Pour the cold water, a small amount at a time, into the dry mixture; mixing gently with a fork until the dough is wet enough to be packed into a ball. ball. The dough should be handled as little as possible to prevent the blending of all of the fat lumps, as a crust with no fat lumps will be dense and hard. Split the dough into four equal amounts, roll them into balls and wrap them in plastic before placing them in the refrigerator to chill for at least 30 minutes.

Chilling will prevent the fat from absorbed by the flour and give a lighter texture to the crust when it is baked.

Generously dust a clean, dry surface with flour and remove one of the packages of dough from the refrigerator. Flatten the dough slightly and dust the dough’s top before rolling the dough out with a rolling pin . Start rolling at the center of the dough and work outwards. Some people prefer do this between sheets of waxed paper or plastic wrap because it makes clean up and rolling easier.

Quickly roll the dough into a circle 1/4 or 1/8 inch thick.

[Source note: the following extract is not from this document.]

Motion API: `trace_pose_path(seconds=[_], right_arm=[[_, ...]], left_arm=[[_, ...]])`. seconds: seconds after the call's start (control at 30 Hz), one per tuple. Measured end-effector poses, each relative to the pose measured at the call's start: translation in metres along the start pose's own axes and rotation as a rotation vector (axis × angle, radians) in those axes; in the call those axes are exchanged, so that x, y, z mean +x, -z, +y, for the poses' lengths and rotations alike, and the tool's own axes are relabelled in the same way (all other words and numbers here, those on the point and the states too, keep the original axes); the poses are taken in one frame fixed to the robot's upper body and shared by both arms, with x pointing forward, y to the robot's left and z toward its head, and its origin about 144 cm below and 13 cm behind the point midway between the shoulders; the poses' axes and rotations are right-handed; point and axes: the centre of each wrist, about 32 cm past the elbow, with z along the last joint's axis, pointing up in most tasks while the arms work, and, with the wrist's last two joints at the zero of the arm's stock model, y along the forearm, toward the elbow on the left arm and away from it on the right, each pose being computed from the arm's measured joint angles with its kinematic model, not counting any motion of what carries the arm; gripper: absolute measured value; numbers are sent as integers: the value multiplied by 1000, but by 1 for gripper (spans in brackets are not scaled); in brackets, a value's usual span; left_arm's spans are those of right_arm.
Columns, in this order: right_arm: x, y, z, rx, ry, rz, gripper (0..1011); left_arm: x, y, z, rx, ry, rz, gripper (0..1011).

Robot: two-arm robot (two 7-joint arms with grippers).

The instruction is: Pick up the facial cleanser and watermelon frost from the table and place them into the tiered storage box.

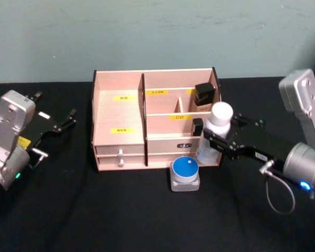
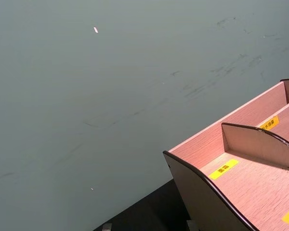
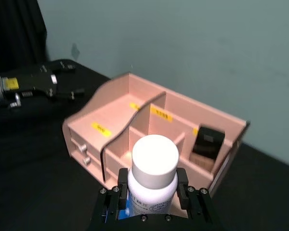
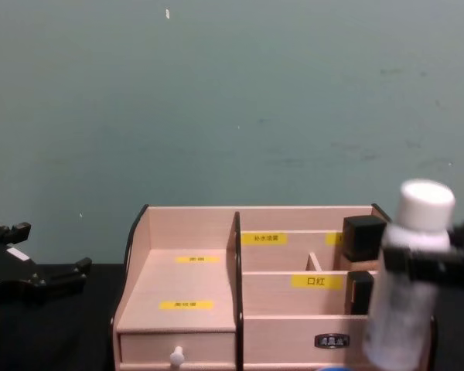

The size of the circle should be about four inches wider in diameter than the pie pan.

A trick for getting the dough positioned in the pan correctly is to fold the dough in half and then into quarters. Gently pick it up and place it into the pan so that the center point is in the center of the pan.

Unfold the dough into the pan and it should be perfectly centered. If the dough cracks a little during this process, press it back together with your fingers or patch the cracks with a bit of dough from the outer edges.

At this point you can fill your crust according to your recipe or you might want to consider freezing the crusts for later use. I roll out my circles place them individually between sheets of waxed paper and gently fold in fourths. I then place them carefully in zipper plastic bags and lie flat to freeze. When a crust is needed, take it out leave it in the bag to come to room temperature and then proceed with recipe.